## THE TASK
When you reach the line below that has "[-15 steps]", start returning lines exactly, and stop after the line that has "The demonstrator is"; skip the pictures.

*** ENTRIES PROVIDED ***

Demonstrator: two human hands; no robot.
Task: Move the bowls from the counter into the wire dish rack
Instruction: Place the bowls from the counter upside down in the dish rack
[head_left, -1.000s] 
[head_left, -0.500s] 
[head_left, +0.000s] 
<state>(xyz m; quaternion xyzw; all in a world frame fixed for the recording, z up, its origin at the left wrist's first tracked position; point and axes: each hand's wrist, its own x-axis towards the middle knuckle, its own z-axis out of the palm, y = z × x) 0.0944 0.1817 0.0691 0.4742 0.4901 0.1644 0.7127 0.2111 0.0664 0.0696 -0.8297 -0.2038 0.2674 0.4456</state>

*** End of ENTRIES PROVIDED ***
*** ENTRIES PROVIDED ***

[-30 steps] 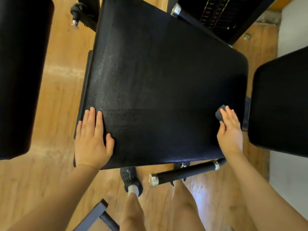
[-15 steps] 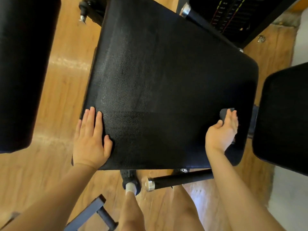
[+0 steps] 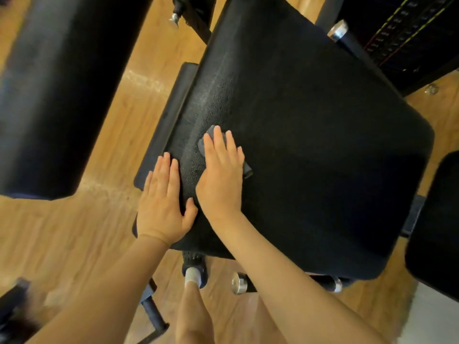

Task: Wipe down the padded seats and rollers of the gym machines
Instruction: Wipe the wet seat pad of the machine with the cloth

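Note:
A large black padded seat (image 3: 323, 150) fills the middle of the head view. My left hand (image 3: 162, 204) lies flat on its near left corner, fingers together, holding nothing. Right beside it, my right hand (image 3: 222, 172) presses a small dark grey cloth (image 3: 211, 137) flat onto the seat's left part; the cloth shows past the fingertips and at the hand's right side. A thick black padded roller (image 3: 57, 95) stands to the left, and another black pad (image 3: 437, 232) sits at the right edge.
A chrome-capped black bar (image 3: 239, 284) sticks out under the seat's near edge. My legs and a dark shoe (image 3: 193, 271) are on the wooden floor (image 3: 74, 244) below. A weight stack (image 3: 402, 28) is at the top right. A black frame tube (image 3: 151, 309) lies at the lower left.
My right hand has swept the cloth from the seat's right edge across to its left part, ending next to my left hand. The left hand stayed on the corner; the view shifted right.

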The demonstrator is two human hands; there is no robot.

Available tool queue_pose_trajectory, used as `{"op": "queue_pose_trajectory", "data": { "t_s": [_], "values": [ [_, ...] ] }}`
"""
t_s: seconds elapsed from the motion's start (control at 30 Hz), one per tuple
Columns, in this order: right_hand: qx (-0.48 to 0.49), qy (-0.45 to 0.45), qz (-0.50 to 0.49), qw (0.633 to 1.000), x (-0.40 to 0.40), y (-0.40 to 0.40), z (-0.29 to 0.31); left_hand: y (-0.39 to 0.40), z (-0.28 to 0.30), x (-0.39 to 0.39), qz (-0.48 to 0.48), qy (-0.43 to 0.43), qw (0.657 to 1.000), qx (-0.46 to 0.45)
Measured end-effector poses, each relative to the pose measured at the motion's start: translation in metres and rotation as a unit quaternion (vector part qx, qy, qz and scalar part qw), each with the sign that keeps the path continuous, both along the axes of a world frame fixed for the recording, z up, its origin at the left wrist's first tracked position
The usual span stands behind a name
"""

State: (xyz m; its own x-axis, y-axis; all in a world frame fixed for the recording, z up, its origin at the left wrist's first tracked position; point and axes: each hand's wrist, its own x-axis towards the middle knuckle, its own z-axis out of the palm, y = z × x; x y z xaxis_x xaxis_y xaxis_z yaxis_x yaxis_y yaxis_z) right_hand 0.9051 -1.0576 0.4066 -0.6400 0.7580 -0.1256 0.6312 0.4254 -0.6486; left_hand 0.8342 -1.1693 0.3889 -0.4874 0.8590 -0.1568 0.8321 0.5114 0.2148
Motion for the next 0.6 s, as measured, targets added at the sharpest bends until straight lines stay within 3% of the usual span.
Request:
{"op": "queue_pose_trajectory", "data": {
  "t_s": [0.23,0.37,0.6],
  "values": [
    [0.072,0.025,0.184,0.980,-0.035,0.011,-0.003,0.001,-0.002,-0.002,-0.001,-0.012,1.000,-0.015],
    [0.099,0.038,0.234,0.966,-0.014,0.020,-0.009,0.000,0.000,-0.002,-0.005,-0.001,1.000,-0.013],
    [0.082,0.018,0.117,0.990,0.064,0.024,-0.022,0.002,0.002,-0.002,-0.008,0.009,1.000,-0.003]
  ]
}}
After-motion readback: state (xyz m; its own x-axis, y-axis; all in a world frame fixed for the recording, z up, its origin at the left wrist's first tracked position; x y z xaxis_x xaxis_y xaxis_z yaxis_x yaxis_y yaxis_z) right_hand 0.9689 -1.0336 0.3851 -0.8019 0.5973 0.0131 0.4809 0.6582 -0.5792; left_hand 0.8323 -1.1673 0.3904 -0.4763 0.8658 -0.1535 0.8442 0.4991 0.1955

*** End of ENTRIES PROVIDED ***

## PROBLEM SOLUTION
[-15 steps] 
[+0 steps] 

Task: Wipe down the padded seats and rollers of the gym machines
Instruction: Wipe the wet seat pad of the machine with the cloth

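Note:
A large black padded seat (image 3: 323, 150) fills the middle of the head view. My left hand (image 3: 162, 204) lies flat on its near left corner, fingers together, holding nothing. Right beside it, my right hand (image 3: 222, 172) presses a small dark grey cloth (image 3: 211, 137) flat onto the seat's left part; the cloth shows past the fingertips and at the hand's right side. A thick black padded roller (image 3: 57, 95) stands to the left, and another black pad (image 3: 437, 232) sits at the right edge.
A chrome-capped black bar (image 3: 239, 284) sticks out under the seat's near edge. My legs and a dark shoe (image 3: 193, 271) are on the wooden floor (image 3: 74, 244) below. A weight stack (image 3: 402, 28) is at the top right. A black frame tube (image 3: 151, 309) lies at the lower left.
My right hand has swept the cloth from the seat's right edge across to its left part, ending next to my left hand. The left hand stayed on the corner; the view shifted right.
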
The demonstrator is two human hands; there is no robot.

The requested output is complete.